Some people think and talk a lot faster than they write. If this is the case with you, dictating your thoughts might be a good choice. You can go back and transcribe your thoughts later.

3.) Write Casually

It can be easy to get tripped up on trying to sound professional. But as Hongkiat contributor Samar Owais says, “Your writing can’t be professional if it isn’t written at first.” So pretend like you’re writing to a friend. How would you explain lead generation best practices to a pal over a beer? In fact, if your audience is someone who’s not as familiar with the subject matter, writing in an way that’s easy for anyone to understand may be just the kind of writing you need.

4.) Write Freeform

If you’re absolutely stuck and can’t think of anything else to write, just write whatever comes to mind. Write what you want for dinner tonight. Write “I can’t think of what to write.” The point is to get yourself in a writerly flow. Maybe write about why you don’t why to write, and you could see that your problem isn’t with the writing itself; it may be the topic.

5.) Up Your Typing Speed

Even if your typing speed is decent, it can make the typing process easier if you practice and get more familiar with the keyboard. And especially if you don’t know how to touch type, writing can be a slow and arduous process. Plenty of free online games and tutors can help you improve, whether you just want to increase your speed or learn how to formally touch type.

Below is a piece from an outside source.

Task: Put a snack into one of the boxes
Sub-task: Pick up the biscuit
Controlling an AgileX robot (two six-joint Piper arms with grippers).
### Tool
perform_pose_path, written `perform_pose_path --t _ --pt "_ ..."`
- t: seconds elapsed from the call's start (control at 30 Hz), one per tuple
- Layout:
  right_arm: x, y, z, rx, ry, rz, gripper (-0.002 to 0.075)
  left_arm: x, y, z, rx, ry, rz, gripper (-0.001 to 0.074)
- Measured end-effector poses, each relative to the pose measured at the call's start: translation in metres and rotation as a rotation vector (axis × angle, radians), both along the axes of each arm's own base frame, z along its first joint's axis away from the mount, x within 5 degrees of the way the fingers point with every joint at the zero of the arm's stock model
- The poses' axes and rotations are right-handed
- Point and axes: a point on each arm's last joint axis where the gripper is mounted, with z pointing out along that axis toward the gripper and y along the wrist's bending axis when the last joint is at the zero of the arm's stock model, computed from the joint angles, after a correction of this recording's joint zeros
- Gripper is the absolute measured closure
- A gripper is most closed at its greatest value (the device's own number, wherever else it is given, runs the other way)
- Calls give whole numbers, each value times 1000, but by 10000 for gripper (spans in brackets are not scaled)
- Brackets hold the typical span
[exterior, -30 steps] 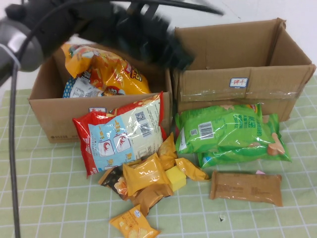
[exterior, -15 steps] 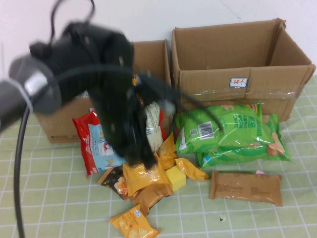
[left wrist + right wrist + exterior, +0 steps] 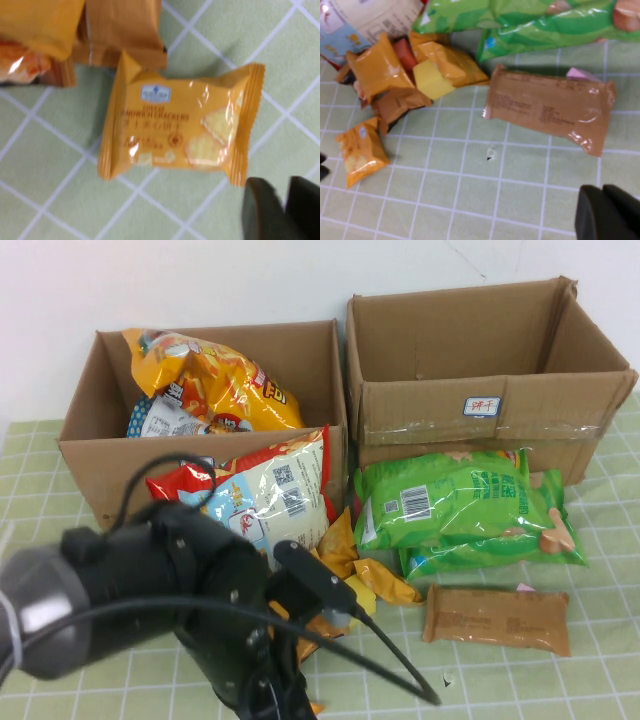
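Note:
A small orange cracker packet [image 3: 180, 130] lies flat on the green checked mat, also seen in the right wrist view [image 3: 362, 150]. My left gripper [image 3: 287, 181] hovers just beside one corner of it, shut and empty. In the high view my left arm [image 3: 200, 610] fills the front left and hides that packet and the gripper. The left box [image 3: 90, 455] holds a yellow chip bag [image 3: 215, 380]. The right box [image 3: 450, 390] looks empty. My right gripper [image 3: 601, 189] is shut and empty above bare mat, near a brown packet [image 3: 547, 107]; it is out of the high view.
A red and white bag [image 3: 275, 490] leans on the left box's front. Green bags [image 3: 460, 505] lie before the right box. The brown packet [image 3: 497, 618] lies at the front right. Small yellow and orange packets [image 3: 420, 75] are piled between them.
My left arm has swung from over the boxes down to the front left, low over the mat by the cracker packet. The snacks have not moved.

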Motion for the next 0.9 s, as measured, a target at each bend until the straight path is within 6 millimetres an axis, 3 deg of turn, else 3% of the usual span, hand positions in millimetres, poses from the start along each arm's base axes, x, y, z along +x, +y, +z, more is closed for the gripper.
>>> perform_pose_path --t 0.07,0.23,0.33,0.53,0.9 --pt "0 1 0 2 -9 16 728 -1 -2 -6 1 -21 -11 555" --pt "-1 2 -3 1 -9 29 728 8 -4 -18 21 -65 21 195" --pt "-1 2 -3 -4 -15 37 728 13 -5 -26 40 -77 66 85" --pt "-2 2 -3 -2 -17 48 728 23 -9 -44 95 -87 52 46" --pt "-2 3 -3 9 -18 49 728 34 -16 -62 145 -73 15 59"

6.) Don’t Worry About Spelling or Grammar

Those squiggly red and green lines can be scary, and it’s tempting to want to jump back and correct your mistakes so that you don’t feel like the spell-check function is judging you.  Turn off your spell-check, and let your thoughts fly. If you still have trouble looking back at what you read, you could also try changing the font color to white so that you can’t look back on what you’ve written.

7.) Add Some Social Pressure to the Mix

Nothing gets a person going like social pressure. If you’re writing away from the office, tell a friend or family member to call you after a certain amount of time has passed so that they can check in with you. Adding some accountability may be just what you need to stop staring at the computer and start typing. If you’re at work, have a co-worker check in with you instead.

8.) Set a Timer

If social pressure doesn’t work, time pressure might do the trick. Even if the ticking of a clock doesn’t spur you start writing right away, the few precious minutes you have before time runs out might inspire you to start cranking something—anything—out. When the timer stops, you may find yourself wanting to write more. Owais advises against this and recommends “[leaving] your brain wanting for more.” He says you should take a break; personally, I’d be too scared of losing my momentum to do this, so you may need to experiment and see what works best for you.

9.) Have Someone Look Over It

Asking another person to look over your writing can be helpful because it will remove the pressure of trying to make your writing perfect the first time around. Think of this person as your test audience. He or she will tell you what works and what doesn’t; you’ll then be able to go back and tweak your writing accordingly.

The thing about writing that intimidates a lot of people is that they think what they write must be perfect the first time around. This is hardly the case. Think of writing as just that—writing. Not editing, not spelling things right, not even making complete sense the first time around. If you start out just simply writing, doing it will be so much easier. There will be time for all those other things later. For now, just get yourself writing.